Reproduce every record exactly as it appears, but not the pictures.
(EXTRACTED DATA Opens)
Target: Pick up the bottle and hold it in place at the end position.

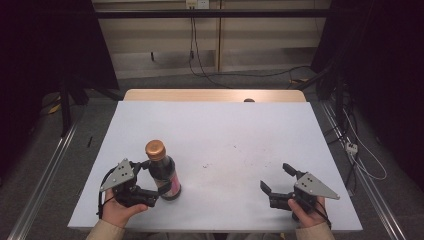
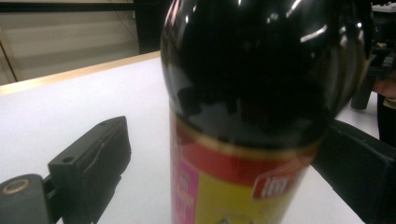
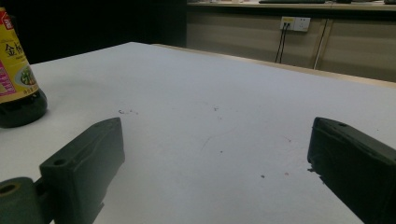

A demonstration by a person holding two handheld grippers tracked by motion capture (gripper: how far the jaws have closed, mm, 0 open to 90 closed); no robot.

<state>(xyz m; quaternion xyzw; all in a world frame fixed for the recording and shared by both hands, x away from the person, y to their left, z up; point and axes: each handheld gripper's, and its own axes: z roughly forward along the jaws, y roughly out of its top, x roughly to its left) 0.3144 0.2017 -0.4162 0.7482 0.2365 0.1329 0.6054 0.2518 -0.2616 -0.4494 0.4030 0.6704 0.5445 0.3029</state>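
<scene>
A dark sauce bottle [image 1: 163, 174] with a copper cap [image 1: 155, 148] and a red, yellow and pink label stands upright on the white table [image 1: 225, 125] at the front left. My left gripper [image 1: 154, 179] reaches in from the left with the bottle between its jaws. In the left gripper view the bottle [image 2: 252, 93] looms close. The left jaw stands clear of it with table showing between, and the right jaw is partly hidden behind the glass. My right gripper [image 1: 276, 177] rests open at the front right, nothing between its jaws [image 3: 215, 144]. The bottle [image 3: 16, 79] stands far to its left.
A wooden strip [image 1: 215, 95] runs along the table's far edge with a small brown thing [image 1: 249, 100] on it. Faint dark specks [image 1: 235, 157] mark the table's middle. Cables [image 1: 200, 65] trail over the floor beyond, and metal rails [image 1: 45, 170] flank the table.
</scene>
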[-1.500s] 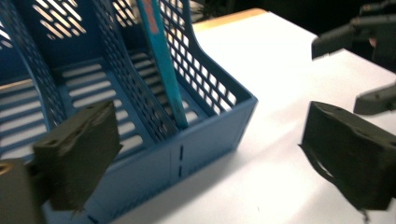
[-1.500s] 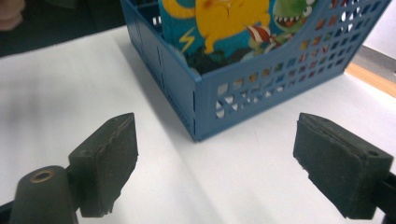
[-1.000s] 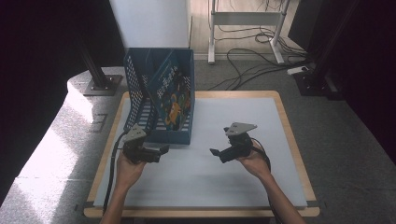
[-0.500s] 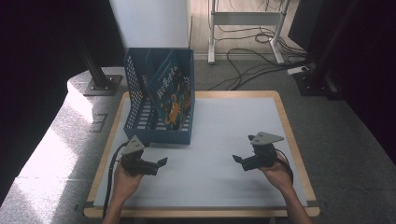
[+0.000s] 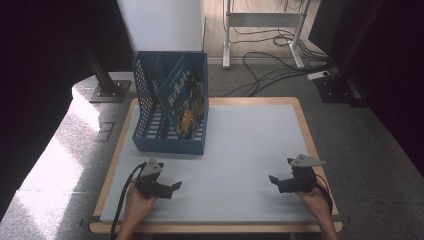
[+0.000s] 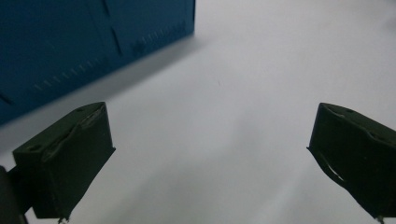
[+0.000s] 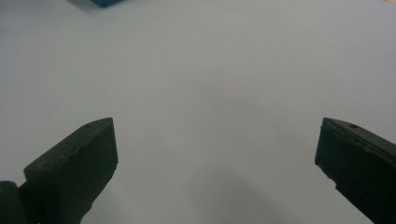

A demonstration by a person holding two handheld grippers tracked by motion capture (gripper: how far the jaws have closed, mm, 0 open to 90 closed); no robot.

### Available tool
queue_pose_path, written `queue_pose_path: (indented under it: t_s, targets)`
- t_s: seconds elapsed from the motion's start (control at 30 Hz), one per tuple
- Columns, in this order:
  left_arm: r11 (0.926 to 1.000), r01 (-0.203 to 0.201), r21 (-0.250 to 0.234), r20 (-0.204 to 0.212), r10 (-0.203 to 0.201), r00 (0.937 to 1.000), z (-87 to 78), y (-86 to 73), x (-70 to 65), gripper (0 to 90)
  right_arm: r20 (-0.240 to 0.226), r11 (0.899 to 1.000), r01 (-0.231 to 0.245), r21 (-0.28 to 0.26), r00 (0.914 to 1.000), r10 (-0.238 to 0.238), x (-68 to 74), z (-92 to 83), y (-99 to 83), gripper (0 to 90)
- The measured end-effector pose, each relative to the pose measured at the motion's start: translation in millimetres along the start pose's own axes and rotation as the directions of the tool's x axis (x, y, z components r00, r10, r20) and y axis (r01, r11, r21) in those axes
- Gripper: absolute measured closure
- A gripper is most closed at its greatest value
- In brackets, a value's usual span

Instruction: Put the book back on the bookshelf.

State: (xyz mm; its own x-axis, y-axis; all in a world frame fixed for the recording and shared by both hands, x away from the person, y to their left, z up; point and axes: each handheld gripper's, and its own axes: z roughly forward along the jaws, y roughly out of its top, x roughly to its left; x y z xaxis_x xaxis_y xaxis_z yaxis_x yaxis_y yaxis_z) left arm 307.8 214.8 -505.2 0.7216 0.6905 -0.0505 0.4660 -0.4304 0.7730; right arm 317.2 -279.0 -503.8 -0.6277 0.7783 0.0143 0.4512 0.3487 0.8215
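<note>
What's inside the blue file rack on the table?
The blue file rack holds one colourful book, leaning tilted in its right-hand part. The slotted floor to the book's left looks bare. The book and the front wall hide whatever lies behind or beneath it.

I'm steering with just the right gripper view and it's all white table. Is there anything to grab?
Observer: Yes, a colourful book leans tilted inside a blue rack at the table's far left.
Operator: Is my other gripper holding something?
Observer: No. The left gripper is open over bare table, beside the rack's front wall.
Operator: Where's mine then?
Observer: The right gripper sits near the table's right front corner, open, pointing left.
</note>
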Motion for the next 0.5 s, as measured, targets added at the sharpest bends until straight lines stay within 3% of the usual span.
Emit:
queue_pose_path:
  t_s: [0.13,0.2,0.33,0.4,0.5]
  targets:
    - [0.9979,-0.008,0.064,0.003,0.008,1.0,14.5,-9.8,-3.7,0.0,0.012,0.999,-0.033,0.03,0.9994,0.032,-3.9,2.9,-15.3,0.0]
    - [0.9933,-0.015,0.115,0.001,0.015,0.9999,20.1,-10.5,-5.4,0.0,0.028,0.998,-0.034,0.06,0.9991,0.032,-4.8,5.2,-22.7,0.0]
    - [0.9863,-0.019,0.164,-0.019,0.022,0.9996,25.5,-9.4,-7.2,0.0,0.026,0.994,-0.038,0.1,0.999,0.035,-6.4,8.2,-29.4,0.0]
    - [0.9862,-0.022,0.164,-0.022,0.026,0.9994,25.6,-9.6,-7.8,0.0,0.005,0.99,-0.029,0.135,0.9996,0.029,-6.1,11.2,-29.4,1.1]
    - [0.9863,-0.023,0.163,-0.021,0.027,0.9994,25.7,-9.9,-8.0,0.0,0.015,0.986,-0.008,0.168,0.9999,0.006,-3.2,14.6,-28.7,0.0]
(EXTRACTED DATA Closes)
### RESULT
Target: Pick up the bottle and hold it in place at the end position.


A demonstration by a person holding two handheld grippers tracked by motion capture (gripper: how far the jaws have closed, mm, 0 open to 90 closed); no robot.

<state>(xyz m; quaternion xyzw; all in a world frame fixed for the recording and shared by both hands, x away from the person, y to their left, z up; point and axes: each handheld gripper's, and its own axes: z roughly forward along the jaws, y roughly out of its top, x roughly to its left) 0.3144 0.2017 -0.4162 0.7482 0.2365 0.1329 0.6054 0.2518 -0.2616 -0.4494 0.4030 0.6704 0.5445 0.3029</state>
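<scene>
A dark sauce bottle [image 1: 163, 174] with a copper cap [image 1: 155, 148] and a red, yellow and pink label stands upright on the white table [image 1: 225, 125] at the front left. My left gripper [image 1: 154, 179] reaches in from the left with the bottle between its jaws. In the left gripper view the bottle [image 2: 252, 93] looms close. The left jaw stands clear of it with table showing between, and the right jaw is partly hidden behind the glass. My right gripper [image 1: 276, 177] rests open at the front right, nothing between its jaws [image 3: 215, 144]. The bottle [image 3: 16, 79] stands far to its left.
A wooden strip [image 1: 215, 95] runs along the table's far edge with a small brown thing [image 1: 249, 100] on it. Faint dark specks [image 1: 235, 157] mark the table's middle. Cables [image 1: 200, 65] trail over the floor beyond, and metal rails [image 1: 45, 170] flank the table.
</scene>
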[-1.500s] 
[-1.500s] 
[-1.000s] 
[-0.500s] 
[+0.000s] 
[+0.000s] 
[+0.000s] 

A demonstration by a person holding two handheld grippers tracked by motion capture (gripper: how far the jaws have closed, mm, 0 open to 90 closed); no robot.

### Available tool
queue_pose_path, written `queue_pose_path: (indented under it: t_s, targets)`
- t_s: seconds elapsed from the motion's start (control at 30 Hz), one per tuple
- Columns, in this order:
  left_arm: r11 (0.926 to 1.000), r01 (-0.203 to 0.201), r21 (-0.250 to 0.234), r20 (-0.204 to 0.212), r10 (-0.203 to 0.201), r00 (0.937 to 1.000), z (-87 to 78), y (-86 to 73), x (-70 to 65), gripper (0 to 90)
  right_arm: r20 (-0.240 to 0.226), r11 (0.899 to 1.000), r01 (-0.231 to 0.245), r21 (-0.28 to 0.26), r00 (0.914 to 1.000), r10 (-0.238 to 0.238), x (-68 to 74), z (-92 to 83), y (-99 to 83), gripper (0 to 90)
- The measured end-effector pose, each relative to the pose measured at the motion's start: translation in millimetres along the start pose's own axes and rotation as the directions of the tool's x axis (x, y, z components r00, r10, r20) and y axis (r01, r11, r21) in those axes
- Gripper: absolute measured closure
- A gripper is most closed at its greatest value
- In brackets, a value's usual span

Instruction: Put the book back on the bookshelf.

State: (xyz mm; its own x-axis, y-axis; all in a world frame fixed for the recording and shared by both hands, x away from the person, y to their left, z up; point and axes: each handheld gripper's, and its own axes: z roughly forward along the jaws, y roughly out of its top, x roughly to its left; x y z xaxis_x xaxis_y xaxis_z yaxis_x yaxis_y yaxis_z) left arm 307.8 214.8 -505.2 0.7216 0.6905 -0.0505 0.4660 -0.4304 0.7730; right arm 317.2 -279.0 -503.8 -0.6277 0.7783 0.0143 0.4512 0.3487 0.8215
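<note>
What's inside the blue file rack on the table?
The blue file rack holds one colourful book, leaning tilted in its right-hand part. The slotted floor to the book's left looks bare. The book and the front wall hide whatever lies behind or beneath it.

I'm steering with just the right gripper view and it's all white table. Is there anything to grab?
Observer: Yes, a colourful book leans tilted inside a blue rack at the table's far left.
Operator: Is my other gripper holding something?
Observer: No. The left gripper is open over bare table, beside the rack's front wall.
Operator: Where's mine then?
Observer: The right gripper sits near the table's right front corner, open, pointing left.
</note>
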Motion for the next 0.5 s, as measured, targets added at the sharpest bends until straight lines stay within 3% of the usual span.
Emit:
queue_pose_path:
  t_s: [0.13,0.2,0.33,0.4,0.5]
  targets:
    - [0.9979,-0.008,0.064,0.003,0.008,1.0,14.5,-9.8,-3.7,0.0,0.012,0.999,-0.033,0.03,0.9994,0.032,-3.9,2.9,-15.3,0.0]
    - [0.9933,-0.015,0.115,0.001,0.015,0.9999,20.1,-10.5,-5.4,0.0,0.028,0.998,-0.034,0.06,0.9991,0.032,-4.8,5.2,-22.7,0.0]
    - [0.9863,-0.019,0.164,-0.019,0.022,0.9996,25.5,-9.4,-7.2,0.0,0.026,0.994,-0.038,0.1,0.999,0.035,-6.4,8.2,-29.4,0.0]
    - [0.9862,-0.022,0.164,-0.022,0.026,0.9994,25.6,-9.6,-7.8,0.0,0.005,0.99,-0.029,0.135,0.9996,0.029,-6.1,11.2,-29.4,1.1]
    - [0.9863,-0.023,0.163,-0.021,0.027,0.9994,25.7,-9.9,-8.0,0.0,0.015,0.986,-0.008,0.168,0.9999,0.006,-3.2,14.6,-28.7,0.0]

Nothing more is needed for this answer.